### [Work order]
Give an exact copy of the lines from the beginning of the listing below to the "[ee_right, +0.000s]" line, inclusive.

Material for this task section start

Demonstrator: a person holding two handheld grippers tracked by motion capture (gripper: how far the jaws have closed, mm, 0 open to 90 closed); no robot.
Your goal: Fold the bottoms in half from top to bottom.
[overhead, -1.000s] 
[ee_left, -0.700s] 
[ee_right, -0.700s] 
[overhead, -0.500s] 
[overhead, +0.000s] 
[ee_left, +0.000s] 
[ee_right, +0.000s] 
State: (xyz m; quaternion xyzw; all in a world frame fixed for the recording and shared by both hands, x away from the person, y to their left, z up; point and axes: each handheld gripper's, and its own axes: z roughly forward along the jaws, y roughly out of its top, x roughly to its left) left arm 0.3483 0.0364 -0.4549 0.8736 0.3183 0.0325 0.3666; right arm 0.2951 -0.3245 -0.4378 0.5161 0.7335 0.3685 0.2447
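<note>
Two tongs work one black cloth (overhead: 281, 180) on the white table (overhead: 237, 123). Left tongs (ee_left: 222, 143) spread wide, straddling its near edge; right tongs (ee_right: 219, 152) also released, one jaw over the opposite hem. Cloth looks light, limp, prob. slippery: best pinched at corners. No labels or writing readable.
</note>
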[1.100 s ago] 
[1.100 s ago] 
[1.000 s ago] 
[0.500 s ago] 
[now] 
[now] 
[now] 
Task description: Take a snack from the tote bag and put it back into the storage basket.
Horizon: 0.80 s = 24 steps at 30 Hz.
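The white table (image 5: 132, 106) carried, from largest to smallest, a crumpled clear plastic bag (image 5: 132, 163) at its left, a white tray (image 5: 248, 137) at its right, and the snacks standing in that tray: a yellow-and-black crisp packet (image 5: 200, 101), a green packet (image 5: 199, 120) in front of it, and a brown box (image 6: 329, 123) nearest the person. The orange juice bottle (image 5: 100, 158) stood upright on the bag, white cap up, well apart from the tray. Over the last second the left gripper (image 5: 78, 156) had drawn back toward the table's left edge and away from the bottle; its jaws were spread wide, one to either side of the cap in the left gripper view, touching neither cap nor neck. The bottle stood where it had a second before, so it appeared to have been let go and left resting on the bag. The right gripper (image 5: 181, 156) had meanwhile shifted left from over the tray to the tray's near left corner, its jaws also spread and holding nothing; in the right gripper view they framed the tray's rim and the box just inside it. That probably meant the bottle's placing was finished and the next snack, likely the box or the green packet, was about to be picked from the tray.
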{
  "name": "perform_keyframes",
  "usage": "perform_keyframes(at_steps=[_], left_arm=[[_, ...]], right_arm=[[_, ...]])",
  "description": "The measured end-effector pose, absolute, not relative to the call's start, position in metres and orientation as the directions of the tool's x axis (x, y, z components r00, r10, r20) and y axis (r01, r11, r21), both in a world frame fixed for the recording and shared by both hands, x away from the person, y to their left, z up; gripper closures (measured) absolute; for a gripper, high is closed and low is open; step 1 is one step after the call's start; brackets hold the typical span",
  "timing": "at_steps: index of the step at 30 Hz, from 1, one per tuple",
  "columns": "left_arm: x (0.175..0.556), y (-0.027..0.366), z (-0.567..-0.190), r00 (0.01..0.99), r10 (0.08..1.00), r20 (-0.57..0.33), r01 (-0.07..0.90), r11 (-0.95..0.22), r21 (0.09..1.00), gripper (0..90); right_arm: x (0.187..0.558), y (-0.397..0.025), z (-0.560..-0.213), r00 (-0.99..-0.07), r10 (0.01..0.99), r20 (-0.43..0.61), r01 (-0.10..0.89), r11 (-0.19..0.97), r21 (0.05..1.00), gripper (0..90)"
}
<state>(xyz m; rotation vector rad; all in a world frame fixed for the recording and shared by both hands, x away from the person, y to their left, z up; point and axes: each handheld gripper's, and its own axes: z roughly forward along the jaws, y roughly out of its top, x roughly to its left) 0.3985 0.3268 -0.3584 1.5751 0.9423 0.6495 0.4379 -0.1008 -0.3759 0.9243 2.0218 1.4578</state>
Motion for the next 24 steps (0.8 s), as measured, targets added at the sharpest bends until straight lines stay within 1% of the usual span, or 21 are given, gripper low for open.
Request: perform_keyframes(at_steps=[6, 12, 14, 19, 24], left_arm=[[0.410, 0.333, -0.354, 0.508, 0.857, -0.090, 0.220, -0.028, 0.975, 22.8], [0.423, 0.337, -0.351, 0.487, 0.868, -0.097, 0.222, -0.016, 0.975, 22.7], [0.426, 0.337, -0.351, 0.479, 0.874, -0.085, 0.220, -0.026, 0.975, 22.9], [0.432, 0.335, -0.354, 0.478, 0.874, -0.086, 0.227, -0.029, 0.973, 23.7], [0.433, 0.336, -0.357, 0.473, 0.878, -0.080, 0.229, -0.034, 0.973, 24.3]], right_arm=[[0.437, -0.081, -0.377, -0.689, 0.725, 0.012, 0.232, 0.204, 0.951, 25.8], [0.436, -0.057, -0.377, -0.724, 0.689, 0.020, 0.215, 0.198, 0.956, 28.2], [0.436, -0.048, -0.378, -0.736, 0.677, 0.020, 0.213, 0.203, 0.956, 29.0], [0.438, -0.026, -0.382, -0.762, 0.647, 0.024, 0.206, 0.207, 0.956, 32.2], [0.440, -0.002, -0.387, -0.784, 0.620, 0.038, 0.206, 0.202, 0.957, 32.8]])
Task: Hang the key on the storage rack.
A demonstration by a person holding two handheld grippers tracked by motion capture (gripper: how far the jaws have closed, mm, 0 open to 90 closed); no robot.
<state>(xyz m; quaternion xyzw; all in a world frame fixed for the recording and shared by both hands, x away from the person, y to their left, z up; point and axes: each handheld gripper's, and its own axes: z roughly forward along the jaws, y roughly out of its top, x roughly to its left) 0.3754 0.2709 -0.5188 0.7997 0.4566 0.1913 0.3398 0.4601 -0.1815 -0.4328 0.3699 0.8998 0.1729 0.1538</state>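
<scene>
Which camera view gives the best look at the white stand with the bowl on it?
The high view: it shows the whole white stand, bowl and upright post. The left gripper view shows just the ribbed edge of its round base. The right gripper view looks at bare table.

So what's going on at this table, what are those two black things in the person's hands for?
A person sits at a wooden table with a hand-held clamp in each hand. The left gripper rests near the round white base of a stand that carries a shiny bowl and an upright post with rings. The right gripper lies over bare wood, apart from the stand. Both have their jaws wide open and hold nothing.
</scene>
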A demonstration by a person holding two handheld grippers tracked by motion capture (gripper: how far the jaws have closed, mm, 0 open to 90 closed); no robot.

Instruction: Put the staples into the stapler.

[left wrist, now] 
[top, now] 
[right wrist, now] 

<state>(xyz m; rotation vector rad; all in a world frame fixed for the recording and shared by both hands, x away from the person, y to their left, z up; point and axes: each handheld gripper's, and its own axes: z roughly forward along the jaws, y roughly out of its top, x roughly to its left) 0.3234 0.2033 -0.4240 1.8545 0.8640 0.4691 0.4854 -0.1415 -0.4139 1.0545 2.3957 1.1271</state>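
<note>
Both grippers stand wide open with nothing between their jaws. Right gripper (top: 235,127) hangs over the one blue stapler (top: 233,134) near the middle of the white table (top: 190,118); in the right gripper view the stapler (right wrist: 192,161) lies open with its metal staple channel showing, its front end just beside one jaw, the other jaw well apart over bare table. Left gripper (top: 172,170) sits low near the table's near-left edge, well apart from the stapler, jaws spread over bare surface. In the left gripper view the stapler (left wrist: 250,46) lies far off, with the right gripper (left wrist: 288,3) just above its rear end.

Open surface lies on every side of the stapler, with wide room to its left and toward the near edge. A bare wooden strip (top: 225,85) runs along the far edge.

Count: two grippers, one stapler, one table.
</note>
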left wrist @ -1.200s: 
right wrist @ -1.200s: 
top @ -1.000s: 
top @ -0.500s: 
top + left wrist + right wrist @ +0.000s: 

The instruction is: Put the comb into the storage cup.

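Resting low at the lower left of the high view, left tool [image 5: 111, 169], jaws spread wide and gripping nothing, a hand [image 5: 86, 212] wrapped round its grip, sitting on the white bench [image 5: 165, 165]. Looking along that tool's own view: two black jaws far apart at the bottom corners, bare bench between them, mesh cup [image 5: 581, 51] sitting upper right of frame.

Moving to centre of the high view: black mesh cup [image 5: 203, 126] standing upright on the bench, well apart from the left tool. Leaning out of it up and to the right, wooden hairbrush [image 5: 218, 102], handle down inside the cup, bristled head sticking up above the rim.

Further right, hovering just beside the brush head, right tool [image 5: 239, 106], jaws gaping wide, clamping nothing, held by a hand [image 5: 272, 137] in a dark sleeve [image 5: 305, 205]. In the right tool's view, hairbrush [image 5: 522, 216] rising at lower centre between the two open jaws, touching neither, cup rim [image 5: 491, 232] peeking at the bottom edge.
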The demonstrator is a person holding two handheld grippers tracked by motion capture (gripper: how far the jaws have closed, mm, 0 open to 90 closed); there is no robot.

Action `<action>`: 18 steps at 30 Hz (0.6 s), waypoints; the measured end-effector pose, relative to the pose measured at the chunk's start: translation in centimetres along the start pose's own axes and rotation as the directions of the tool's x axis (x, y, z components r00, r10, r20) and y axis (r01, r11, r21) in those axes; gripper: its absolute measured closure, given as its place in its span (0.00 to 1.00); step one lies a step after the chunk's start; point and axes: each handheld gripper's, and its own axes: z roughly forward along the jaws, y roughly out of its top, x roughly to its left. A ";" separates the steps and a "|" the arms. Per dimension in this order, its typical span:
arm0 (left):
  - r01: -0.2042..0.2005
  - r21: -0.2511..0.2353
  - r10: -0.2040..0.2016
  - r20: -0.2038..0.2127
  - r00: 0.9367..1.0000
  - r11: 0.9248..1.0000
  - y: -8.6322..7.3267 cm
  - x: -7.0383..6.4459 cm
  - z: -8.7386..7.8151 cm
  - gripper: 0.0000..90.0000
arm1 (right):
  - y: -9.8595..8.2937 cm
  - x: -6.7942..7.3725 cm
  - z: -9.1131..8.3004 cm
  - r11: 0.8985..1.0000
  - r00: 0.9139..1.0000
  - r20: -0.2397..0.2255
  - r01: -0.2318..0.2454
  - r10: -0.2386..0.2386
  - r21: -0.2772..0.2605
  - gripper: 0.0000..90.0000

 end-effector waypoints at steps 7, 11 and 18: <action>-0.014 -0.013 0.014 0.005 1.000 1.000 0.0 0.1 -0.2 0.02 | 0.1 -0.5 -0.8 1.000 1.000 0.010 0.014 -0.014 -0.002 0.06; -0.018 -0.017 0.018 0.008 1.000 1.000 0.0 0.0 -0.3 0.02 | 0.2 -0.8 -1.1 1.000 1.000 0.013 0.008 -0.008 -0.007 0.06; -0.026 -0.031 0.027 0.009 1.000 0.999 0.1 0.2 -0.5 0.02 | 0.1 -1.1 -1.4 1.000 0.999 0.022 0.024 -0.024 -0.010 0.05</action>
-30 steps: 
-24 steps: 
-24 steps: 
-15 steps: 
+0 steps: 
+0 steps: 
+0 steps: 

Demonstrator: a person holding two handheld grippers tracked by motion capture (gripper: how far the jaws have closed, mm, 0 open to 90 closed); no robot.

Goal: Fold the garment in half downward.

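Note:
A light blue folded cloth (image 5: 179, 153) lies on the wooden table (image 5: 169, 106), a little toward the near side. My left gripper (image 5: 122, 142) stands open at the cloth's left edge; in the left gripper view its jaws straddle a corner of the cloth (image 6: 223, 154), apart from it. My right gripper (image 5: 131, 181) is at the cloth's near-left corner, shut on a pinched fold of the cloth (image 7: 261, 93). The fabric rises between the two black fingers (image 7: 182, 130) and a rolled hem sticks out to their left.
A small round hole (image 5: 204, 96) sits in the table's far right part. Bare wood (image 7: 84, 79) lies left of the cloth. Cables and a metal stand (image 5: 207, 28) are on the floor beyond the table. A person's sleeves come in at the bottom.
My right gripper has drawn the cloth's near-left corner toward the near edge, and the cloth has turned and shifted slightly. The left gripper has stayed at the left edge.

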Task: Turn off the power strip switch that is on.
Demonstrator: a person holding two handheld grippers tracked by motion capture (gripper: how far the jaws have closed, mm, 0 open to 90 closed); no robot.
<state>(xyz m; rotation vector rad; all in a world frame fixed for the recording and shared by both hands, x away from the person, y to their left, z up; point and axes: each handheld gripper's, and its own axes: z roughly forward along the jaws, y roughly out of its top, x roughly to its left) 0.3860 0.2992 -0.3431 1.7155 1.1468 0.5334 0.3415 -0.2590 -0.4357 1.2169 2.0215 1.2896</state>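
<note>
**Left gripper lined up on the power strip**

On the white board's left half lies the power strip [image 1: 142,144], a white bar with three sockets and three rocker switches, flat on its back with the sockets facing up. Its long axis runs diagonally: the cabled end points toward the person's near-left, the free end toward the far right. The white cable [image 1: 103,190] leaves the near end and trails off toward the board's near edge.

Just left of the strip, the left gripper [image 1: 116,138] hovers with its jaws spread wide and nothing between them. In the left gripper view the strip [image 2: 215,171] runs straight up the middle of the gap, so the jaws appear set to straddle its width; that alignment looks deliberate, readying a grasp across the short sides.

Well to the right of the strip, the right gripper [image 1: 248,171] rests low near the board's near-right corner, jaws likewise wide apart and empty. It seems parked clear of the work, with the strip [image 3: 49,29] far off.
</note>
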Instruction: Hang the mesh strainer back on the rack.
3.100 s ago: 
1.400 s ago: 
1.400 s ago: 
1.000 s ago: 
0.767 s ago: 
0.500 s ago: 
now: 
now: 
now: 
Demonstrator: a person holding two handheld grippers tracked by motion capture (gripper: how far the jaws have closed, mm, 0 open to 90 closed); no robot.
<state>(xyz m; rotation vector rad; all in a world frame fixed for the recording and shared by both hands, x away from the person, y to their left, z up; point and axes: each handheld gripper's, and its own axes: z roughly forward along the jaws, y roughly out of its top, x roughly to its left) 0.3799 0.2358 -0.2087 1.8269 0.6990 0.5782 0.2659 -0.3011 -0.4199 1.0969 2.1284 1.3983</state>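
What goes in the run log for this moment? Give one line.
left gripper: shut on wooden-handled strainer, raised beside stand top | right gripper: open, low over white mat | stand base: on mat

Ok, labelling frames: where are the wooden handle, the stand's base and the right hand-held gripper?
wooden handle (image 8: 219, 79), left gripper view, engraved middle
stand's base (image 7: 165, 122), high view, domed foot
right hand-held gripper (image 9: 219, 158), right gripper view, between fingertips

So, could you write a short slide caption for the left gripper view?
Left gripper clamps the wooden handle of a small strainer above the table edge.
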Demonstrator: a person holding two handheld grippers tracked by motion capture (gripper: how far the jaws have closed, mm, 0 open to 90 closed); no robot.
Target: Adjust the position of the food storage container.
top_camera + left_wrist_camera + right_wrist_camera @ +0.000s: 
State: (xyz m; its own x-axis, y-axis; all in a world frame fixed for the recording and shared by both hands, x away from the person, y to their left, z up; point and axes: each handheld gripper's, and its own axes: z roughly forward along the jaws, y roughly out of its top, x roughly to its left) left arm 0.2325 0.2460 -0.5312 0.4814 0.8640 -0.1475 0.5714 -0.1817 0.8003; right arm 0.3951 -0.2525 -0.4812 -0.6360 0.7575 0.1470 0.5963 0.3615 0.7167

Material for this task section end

### [Reply to the task]
Demonstrator: a person holding two handheld grippers tracked by motion capture (gripper: how far the jaws have closed, mm, 0 open to 90 closed); no robot.
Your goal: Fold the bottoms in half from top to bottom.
[overhead, -1.000s] 
[ee_left, -0.700s] 
[ee_right, -0.700s] 
[overhead, -0.500s] 
[overhead, +0.000s] 
[ee_left, +0.000s] 
[ee_right, +0.000s] 

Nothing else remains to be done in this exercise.